Effects of the H₃-receptor inverse agonist thioperamide on the psychomotor effects induced by acutely and repeatedly given cocaine in C57BL/6J mice

Abstract

Previous studies have shown that histamine H₃ blockers potentiate the psychomotor and rewarding effects of cocaine. The present study examined the influence of thioperamide, an inverse H₃ receptor agonist, on the development of psychomotor sensitization and stereotyped activity induced by acute or intermittent cocaine in C57BL/6J mice.

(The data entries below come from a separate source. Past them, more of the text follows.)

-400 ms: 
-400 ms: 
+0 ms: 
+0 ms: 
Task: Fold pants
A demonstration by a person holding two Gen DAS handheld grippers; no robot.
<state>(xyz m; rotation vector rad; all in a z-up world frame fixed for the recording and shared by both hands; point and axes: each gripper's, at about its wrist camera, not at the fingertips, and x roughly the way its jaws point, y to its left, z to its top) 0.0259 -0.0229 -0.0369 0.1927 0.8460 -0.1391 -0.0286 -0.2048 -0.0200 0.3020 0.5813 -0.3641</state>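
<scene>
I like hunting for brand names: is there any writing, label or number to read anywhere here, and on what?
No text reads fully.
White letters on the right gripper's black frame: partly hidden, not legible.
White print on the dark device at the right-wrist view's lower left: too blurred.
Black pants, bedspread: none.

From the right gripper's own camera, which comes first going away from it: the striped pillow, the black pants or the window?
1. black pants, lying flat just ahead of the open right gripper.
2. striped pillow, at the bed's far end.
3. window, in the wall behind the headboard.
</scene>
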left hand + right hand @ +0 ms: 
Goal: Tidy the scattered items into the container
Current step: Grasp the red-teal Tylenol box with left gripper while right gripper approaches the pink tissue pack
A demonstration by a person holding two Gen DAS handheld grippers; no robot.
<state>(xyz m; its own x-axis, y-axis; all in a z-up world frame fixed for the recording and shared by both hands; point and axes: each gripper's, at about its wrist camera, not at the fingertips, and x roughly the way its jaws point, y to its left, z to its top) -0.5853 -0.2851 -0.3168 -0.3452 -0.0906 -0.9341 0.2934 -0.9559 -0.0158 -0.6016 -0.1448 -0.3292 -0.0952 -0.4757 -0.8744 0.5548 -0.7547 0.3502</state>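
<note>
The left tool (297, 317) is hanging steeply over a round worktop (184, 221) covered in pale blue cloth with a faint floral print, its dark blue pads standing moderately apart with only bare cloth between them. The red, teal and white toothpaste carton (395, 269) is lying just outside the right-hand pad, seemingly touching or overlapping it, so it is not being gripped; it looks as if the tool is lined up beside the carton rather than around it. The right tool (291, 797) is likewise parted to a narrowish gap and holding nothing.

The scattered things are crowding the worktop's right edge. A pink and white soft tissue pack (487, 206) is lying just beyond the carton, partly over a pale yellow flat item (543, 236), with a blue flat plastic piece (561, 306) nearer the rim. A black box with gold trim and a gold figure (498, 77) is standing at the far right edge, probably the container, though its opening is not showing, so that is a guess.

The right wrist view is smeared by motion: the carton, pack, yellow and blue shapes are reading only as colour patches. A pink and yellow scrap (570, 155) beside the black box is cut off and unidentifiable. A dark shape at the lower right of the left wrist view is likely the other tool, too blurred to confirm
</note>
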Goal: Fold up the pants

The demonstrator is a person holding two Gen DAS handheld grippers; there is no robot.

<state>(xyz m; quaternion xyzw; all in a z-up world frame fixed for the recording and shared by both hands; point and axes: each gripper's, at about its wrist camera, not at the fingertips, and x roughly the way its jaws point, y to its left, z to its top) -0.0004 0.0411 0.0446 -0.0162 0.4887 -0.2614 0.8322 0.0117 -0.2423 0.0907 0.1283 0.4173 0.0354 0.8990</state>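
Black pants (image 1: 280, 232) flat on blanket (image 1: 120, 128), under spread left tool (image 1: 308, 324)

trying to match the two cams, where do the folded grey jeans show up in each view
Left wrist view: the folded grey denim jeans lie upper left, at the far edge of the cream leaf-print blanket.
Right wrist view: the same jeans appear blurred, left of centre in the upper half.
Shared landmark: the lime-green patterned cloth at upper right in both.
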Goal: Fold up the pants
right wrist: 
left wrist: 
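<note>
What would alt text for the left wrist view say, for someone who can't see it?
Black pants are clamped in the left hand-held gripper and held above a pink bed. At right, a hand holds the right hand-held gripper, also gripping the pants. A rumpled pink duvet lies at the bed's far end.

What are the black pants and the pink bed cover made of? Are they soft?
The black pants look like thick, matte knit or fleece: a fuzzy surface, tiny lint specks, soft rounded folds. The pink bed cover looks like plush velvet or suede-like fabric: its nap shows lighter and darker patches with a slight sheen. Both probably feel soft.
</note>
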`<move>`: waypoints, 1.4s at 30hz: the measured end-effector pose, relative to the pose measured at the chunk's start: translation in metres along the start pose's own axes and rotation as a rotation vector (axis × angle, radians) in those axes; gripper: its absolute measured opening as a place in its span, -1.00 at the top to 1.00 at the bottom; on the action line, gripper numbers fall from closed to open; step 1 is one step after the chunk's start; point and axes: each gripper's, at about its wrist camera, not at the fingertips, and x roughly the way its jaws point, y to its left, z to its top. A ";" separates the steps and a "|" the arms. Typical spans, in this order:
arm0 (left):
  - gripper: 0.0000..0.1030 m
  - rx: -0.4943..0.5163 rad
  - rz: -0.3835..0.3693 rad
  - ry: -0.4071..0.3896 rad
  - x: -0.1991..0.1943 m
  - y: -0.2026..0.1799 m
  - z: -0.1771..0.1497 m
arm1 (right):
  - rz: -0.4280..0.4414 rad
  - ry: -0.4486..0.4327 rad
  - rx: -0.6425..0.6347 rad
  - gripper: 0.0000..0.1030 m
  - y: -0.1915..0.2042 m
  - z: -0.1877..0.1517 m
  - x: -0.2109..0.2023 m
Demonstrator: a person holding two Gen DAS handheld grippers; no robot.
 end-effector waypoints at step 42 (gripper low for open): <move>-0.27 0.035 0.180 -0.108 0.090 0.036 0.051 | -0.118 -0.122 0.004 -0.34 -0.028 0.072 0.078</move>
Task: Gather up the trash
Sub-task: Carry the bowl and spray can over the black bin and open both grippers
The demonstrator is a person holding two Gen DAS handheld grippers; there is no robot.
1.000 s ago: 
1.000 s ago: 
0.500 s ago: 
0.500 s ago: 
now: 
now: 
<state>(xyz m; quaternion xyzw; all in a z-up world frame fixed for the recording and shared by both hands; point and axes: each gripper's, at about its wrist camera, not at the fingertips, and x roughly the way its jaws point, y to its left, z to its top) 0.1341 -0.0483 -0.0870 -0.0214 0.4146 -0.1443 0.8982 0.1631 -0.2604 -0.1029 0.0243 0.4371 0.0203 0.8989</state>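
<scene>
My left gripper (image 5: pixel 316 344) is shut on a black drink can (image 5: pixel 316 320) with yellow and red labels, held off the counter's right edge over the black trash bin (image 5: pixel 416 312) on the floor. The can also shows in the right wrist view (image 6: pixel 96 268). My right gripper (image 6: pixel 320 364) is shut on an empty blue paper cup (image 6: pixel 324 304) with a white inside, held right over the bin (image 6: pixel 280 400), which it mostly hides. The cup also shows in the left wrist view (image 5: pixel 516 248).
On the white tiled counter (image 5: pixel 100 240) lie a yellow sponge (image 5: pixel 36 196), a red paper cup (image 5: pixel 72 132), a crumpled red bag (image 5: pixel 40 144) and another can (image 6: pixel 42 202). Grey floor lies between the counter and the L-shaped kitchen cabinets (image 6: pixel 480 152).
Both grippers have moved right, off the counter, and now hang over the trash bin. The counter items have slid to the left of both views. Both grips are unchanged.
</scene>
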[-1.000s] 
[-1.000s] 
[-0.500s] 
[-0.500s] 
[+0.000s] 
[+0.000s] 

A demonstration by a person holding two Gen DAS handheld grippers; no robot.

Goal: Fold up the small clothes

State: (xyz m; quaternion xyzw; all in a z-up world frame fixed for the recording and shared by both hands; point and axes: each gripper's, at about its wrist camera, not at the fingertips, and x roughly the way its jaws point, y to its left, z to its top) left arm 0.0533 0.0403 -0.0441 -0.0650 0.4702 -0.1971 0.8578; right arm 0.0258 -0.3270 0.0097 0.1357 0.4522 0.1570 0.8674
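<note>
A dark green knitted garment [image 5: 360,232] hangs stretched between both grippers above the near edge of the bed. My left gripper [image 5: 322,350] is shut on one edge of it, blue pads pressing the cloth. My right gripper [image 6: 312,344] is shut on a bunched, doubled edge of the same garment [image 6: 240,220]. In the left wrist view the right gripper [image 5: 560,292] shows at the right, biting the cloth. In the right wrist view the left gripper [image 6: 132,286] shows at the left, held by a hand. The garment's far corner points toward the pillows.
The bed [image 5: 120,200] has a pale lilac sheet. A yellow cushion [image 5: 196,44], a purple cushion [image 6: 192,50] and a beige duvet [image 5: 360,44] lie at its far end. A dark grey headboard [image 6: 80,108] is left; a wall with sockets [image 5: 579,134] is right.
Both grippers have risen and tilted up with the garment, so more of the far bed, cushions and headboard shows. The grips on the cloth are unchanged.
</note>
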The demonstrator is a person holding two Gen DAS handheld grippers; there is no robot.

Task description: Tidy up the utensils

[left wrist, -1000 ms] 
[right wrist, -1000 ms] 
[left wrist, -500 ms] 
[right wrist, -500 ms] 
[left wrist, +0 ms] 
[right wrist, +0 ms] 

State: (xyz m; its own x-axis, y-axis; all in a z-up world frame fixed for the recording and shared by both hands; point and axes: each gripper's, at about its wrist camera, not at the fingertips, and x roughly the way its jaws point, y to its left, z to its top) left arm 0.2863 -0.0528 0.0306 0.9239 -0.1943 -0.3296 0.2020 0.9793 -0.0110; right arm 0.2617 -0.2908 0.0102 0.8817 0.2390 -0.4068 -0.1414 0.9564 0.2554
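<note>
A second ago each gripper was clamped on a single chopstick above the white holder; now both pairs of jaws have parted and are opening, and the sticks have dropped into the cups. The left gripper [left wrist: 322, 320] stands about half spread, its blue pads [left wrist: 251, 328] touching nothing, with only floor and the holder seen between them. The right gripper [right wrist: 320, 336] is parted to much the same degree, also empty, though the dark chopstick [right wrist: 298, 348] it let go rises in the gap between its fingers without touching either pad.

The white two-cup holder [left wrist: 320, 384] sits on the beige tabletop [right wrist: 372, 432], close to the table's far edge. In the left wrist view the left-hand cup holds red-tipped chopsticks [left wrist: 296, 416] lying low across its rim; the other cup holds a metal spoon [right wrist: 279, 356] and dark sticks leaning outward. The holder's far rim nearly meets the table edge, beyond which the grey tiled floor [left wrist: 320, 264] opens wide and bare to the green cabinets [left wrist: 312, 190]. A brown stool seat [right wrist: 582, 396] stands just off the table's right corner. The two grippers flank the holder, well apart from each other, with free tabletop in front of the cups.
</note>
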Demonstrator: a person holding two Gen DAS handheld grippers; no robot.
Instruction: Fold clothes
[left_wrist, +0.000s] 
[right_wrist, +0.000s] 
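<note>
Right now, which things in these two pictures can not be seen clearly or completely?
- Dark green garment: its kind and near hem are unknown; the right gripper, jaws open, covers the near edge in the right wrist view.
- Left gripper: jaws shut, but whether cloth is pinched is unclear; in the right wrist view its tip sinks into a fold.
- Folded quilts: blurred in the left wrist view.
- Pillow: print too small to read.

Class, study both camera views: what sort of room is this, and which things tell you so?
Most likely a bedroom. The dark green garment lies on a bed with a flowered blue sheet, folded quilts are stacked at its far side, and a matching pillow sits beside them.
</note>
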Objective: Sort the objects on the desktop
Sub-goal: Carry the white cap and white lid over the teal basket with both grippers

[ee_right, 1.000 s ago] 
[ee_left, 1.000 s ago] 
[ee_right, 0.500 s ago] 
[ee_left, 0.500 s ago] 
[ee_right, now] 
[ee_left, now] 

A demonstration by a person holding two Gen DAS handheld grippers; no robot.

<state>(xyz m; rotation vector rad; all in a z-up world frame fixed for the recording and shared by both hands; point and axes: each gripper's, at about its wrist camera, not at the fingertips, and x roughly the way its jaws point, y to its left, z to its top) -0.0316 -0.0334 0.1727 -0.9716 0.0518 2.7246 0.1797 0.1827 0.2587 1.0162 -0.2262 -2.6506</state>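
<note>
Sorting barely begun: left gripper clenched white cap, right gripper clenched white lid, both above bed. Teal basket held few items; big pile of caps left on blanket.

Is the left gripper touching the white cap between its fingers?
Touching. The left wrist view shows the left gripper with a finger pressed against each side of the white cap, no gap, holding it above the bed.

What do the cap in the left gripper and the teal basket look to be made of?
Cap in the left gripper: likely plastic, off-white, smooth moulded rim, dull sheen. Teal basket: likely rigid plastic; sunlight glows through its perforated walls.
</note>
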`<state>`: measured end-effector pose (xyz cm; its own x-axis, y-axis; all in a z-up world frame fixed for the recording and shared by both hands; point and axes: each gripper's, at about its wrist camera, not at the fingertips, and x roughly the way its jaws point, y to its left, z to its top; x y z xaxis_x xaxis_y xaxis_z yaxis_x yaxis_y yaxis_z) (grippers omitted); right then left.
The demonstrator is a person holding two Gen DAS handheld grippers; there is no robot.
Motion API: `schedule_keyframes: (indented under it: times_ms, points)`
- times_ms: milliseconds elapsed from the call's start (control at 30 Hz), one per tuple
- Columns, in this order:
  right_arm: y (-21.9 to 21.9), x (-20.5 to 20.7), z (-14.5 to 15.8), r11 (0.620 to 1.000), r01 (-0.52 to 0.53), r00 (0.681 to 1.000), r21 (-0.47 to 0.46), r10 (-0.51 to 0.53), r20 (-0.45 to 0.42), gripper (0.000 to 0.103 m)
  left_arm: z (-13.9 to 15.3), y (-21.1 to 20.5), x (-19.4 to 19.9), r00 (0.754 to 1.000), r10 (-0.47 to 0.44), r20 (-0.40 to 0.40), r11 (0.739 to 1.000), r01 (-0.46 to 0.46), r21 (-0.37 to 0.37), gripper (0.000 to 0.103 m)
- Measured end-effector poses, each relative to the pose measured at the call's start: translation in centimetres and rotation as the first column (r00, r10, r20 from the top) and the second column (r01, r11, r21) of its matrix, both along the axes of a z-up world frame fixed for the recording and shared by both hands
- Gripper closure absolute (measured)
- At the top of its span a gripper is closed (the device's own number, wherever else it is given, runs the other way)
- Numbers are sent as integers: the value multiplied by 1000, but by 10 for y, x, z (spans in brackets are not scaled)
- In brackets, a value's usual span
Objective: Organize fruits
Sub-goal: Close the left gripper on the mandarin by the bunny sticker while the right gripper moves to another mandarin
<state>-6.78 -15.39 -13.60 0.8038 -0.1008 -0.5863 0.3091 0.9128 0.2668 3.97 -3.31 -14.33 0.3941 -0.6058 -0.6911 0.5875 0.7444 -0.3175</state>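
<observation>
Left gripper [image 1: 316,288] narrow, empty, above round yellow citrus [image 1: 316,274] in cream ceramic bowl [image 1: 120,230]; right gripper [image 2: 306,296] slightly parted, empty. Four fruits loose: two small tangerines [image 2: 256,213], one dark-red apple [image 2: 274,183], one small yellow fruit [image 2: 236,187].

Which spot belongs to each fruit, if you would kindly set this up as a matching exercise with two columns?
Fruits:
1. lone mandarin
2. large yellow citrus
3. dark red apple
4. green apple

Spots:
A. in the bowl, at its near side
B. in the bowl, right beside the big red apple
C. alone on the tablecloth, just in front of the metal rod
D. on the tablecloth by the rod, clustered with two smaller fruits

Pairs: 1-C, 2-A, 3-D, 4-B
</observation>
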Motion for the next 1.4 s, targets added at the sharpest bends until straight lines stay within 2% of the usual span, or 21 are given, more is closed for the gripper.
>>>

In the first experiment, mice were injected i.p. with saline, 10 or 20 mg/kg thioperamide and saline or 8 mg/kg cocaine, 10 min apart, before being tested for their locomotor activity (providing data on the acute effects of thioperamide on cocaine-induced activity). Subsequently, mice were treated in the same manner every other day over six additional sessions. Sensitization was assessed by the responsiveness to a cocaine challenge (8 mg/kg, i.p.) given 2 and 14 days following the intermittent treatment. In experiments 2 and 3, we tested the effects of thioperamide (10 or 20 mg/kg, i.p.) on gnawing and sniffing induced or affected by relatively high doses of cocaine (24 or 32 mg/kg, s.c.), the drugs being given 10 min apart. In the first experiment, both doses of thioperamide amplified cocaine-induced psychomotor hyperactivity almost on all experimental sessions. However, the histamine inverse agonist did not affect the induction of a psychomotor sensitization. All cocaine-treated mice showed similar levels of sensitized activity 2 and 14 days after the intermittent treatments, whether they received thioperamide or not. The second and the third experiments showed that thioperamide did not affect gnawing and sniffing induced by cocaine. Taken together, these results indicate that H₃ receptors clearly contribute to the neurobiological mechanisms of the locomotor component of cocaine-induced psychomotor activation, but less likely to those underlying the development of cocaine behavioral sensitization or the expression of cocaine-induced oro-facial stereotypies.

Introduction

Histamine neurons originate exclusively from the tuberomamillary nucleus (TMN) of the hypothalamus and project to the entire brain. To date, three types of histamine receptors have been identified in the brain: the H₁, H₂ and H₃ receptors. H₁ and H₂ receptors are mainly located postsynaptically and their activation leads to excitatory effects. The H₃ receptors were initially described as presynaptic autoreceptors located on histaminergic neurons, where they play a negative feedback role on histamine synthesis and release (Haas and Panula, 2003, Leurs et al., 2005). However, they are also widely distributed on non-histaminergic neurons. For example, H₃ receptors on dopaminergic and glutamatergic neurons operate as heteroreceptors inhibiting the release of dopamine and glutamate in the striatum (Schlicker et al., 1993, Molina-Hernandez et al., 2000, Molina-Hernandez et al., 2001). Histamine H₃ receptors are believed to be involved in many biological functions, such as circadian rhythms and sleep (Monti et al., 1991), antinociception (Malmberg-Aiello et al., 1994), water and food consumption (Clapham and Kilpatrick, 1993, Attoub et al., 2001) and learning and memory (Brown et al., 2001, Haas and Panula, 2003). Although the available results are conflicting, there is also growing evidence suggesting a role for histamine H₃ receptors in the behavioral effects of abused drugs. Consistently, a very high density of H₃ receptors has been found in the striatum and the nucleus accumbens, which are known to play a major role in the brain mechanisms of drug psychomotor and addictive effects (Pollard et al., 1993).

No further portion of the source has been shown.